Angela found herself backpedaling as he put a shoulder into the door and pushed it open. She instinctively pulled the upper part of the short robe together to cover her cleavage.

"How big a pot?" she asked, slightly dazed.

"Big enough go dunk a whole bird," he said, laying the chickens on the counter.

"I don't think we have a pot that big," she said.

"Then a bucket will do. You prob'ly don't have a hatchet either, huh? How about a butcher knife?"

She handed him the biggest knife she could find and watched in horror as he held each carcass over the sink and casually lopped the heads off. He held the birds up while blood drained into the sink, and then left them there as he washed his hands. He turned around.

"The water?"


Angela looked at the two chickens with something like awe. They looked just like the ones in the store now, except they were fuller, plumper somehow. She wrinkled her nose at the lingering smell of wet feathers, remembering how he had dunked each bird into the bucket of boiling water and then, like magic, stroked them in some magical way that made the feathers just fall off into the trash can.

She had seen in his hands the same skill a surgeon had then, as he quickly and efficiently butchered the now bald carcasses. The whole process had taken no more than ten minutes per bird once the water was boiling.

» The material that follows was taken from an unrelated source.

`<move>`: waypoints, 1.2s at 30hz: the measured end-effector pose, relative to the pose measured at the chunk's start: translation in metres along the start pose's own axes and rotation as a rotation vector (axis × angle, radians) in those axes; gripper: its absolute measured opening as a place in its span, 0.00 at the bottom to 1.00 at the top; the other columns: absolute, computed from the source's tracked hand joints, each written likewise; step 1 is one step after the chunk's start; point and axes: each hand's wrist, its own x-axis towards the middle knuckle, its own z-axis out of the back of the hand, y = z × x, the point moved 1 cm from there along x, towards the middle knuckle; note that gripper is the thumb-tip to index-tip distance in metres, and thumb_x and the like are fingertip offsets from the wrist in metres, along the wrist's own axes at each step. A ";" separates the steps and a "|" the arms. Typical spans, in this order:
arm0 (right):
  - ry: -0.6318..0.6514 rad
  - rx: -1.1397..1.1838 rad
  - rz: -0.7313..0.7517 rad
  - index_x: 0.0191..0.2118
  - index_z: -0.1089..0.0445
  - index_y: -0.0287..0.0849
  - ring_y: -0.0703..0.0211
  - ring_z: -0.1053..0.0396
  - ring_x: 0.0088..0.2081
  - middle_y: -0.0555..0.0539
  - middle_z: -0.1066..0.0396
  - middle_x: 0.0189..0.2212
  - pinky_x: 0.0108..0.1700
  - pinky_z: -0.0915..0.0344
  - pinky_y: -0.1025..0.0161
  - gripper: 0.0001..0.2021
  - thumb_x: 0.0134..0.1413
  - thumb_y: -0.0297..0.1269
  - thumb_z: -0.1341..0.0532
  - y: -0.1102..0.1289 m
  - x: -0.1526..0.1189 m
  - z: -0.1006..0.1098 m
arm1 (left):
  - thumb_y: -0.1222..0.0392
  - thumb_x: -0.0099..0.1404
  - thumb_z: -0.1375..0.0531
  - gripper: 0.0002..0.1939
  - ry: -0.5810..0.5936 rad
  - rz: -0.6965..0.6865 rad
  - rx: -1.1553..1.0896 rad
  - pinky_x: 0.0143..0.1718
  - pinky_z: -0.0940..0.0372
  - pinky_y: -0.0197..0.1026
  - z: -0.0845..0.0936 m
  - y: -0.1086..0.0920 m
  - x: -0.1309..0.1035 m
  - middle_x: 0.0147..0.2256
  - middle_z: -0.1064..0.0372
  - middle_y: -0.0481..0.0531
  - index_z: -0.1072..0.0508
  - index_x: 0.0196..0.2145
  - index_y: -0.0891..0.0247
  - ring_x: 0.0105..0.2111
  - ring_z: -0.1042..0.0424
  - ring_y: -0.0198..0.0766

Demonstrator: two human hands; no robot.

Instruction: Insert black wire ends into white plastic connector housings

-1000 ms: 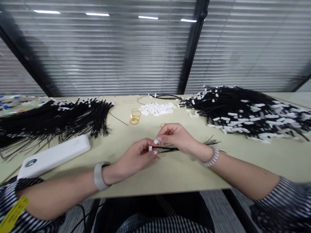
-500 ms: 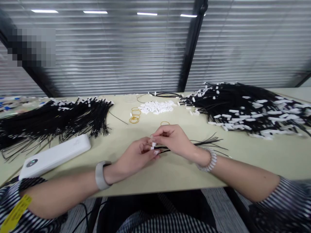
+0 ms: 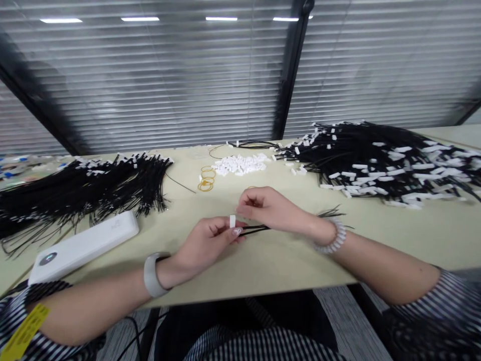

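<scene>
My left hand pinches the ends of several thin black wires between thumb and fingers. A small white plastic connector housing stands up at its fingertips. Just to the right, my right hand is closed in a pinch above the wires, its fingertips a little apart from the housing. What sits between those fingertips, if anything, is too small to make out. The wires run rightward beneath the right hand, and their loose ends fan out beyond the wrist.
Behind the hands lie a heap of white connector housings and yellow rubber bands. A large bundle of black wires and a white power bank are at left. Wires with white ends pile up at right.
My right hand has drawn back slightly from the left fingertips. The white housing now shows more plainly at the left fingers. The view has shifted a little.
</scene>
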 end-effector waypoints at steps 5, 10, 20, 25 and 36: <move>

She watched him bundle one chiken up in plastic wrap and put it in the freezer. He had already offered to cook the other one for her and, at a loss for words, she had simply nodded. He called for things and she supplied them, until there were suddenly browning pieces of chicken in a pan of hot oil.

"You got any taters?"

She looked up at his face to find he was staring at her cleavage. She looked down. The robe had loosened as she moved around and he was getting a good view.

"I need to put something on," she said.

"I wish you wouldn't," he said.

"What?" she asked, startled.

"It's just that you're so pretty that way," he said. "Almost as pretty as when I saw you through the window."

"Dub!" she yipped.

"What" He asked.

"You're not supposed to say things like that to a woman!" she barked.

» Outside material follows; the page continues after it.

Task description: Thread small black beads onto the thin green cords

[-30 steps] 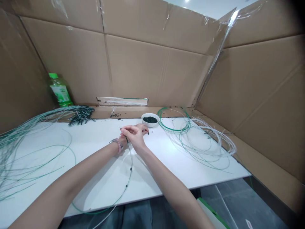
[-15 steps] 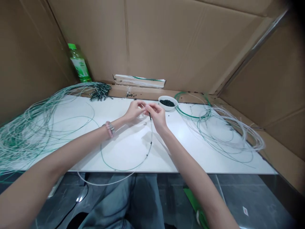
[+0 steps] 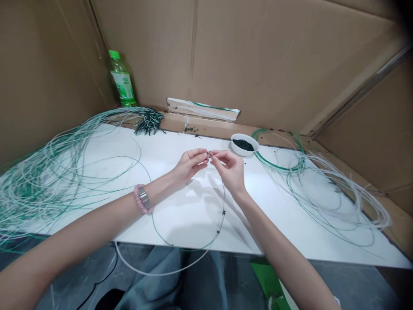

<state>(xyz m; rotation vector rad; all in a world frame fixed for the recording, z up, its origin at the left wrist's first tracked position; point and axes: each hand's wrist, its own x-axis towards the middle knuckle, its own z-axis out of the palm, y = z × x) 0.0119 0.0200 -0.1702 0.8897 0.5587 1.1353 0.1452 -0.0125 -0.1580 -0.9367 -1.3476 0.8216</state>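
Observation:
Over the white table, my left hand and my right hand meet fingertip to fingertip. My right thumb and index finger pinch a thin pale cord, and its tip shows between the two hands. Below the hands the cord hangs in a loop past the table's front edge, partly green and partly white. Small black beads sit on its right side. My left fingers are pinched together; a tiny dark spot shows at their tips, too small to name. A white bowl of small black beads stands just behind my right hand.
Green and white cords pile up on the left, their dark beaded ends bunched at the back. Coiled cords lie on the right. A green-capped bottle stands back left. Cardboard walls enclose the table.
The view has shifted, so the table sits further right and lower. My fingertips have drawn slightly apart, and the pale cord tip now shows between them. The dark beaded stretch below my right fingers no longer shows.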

"Why not?" he asked. "It's true."

"Yes, but you can't just tell a woman you like looking at her naked," moaned Angela, frustrated with his innocence.

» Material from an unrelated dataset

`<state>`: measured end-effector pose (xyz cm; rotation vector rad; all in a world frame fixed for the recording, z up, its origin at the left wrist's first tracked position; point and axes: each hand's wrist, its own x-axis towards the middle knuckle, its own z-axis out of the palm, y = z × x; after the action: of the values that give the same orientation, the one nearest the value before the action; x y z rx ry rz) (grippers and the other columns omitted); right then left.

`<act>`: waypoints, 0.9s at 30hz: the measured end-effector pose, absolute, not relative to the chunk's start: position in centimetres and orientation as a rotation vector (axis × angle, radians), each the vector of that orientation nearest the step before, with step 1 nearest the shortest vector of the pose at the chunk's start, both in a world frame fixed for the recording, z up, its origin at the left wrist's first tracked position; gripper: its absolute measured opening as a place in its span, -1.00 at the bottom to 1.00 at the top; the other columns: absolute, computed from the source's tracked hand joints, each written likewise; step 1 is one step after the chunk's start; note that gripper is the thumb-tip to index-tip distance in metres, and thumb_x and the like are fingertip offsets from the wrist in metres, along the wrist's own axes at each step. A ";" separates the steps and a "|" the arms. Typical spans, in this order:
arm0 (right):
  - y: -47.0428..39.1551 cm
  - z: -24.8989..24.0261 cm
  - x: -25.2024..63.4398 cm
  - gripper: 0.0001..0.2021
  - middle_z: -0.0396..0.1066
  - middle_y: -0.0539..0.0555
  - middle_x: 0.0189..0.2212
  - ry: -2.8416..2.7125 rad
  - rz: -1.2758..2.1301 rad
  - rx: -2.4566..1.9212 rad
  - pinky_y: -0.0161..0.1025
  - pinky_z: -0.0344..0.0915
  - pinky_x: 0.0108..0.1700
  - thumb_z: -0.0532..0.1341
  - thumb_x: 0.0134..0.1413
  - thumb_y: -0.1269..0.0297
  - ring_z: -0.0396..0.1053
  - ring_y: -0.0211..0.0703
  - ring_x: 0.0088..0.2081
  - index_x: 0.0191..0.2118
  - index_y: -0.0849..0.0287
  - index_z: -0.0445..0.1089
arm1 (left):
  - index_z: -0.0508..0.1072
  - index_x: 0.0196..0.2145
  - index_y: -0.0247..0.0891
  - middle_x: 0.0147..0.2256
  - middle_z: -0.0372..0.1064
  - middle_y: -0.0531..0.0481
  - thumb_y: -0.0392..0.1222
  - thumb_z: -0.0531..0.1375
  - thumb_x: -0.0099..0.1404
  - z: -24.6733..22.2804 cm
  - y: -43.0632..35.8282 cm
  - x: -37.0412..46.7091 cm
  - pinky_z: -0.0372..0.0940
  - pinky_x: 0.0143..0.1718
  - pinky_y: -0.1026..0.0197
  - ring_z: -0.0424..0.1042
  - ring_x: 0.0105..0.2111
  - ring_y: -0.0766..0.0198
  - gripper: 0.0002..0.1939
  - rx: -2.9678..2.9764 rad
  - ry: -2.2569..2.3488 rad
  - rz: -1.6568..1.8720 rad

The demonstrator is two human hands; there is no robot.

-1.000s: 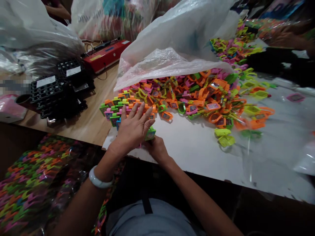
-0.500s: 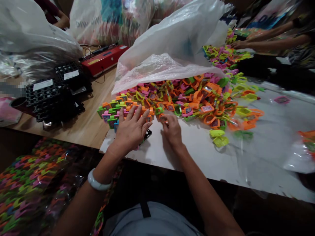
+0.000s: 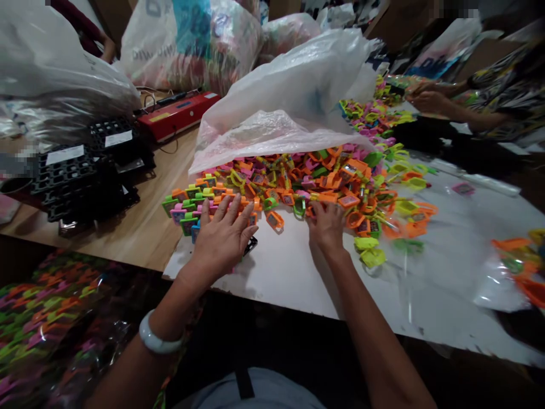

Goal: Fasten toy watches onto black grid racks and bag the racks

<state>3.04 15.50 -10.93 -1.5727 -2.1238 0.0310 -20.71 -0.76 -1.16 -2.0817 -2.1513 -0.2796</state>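
Observation:
My left hand point(image 3: 223, 230) lies with its fingers spread on rows of small plastic pieces point(image 3: 189, 207) in orange, green, pink and blue. A black tray corner point(image 3: 251, 245) shows beside its thumb. My right hand point(image 3: 327, 227) reaches the front edge of the loose pile point(image 3: 315, 170), its fingers bent over orange pieces; whether it grips one is hidden. A single orange piece point(image 3: 275, 220) lies on the white sheet between my hands. The pile spills out from under a large translucent bag point(image 3: 272, 96).
Stacked black trays point(image 3: 68, 182) and a red machine point(image 3: 176, 116) stand at the left. Another person's hands point(image 3: 430, 97) are at the back right. Bagged pieces point(image 3: 502, 284) lie far right; a colourful heap point(image 3: 51, 318) sits below the table's left edge.
My right hand has moved right along the pile's edge. The orange piece that was by its fingers now lies alone on the sheet. My left hand stays on the rows.

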 end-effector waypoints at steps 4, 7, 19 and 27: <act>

"Oh," he said. "Okay. How about them taters?"

She found half a bag of potatoes in the pantry and then somehow found herself in conversation with her "guest" as he boiled some potatoes and then mashed them, adding milk and butter he found in the fridge. He poked through the cupboards until he found spices, and started adding them too.

He asked her where she came from, and about her family. She found out he worked at the feed mill in town, unloading trucks and then loading others. He wanted to know what medical school had been like. Despite the gap in their educational and social status, she found herself quite comfortable with him. He was innocent, but he wasn't stupid in the least. Eventually he asked about her boyfriend, who he referred to as "manfriend."

"I don't have one, Dub," she said.

He looked astonished. "I don't know all that much about courtin' and all that, cause I ain't never got to do any. I danced with some girls at the ice cream social and all, but that was different. But you're so beautiful. I can't just hardly believe no man has chased after you."

"Thank you," said Angela softly, remembering Holly saying the same thing, and finally realizing why she had smiled when she said it. As a compliment it was a little rough, but it was obviously from the heart. "I can't believe you don't have a lady friend of your own either."

"Oh, Mamma says we got enough mouths to feed at home," he said dismissively. "And she says she don't need some girl movin' in trying to take over her house."

"Well I think you're supposed to move into your own house when you get married," said Angela, smiling.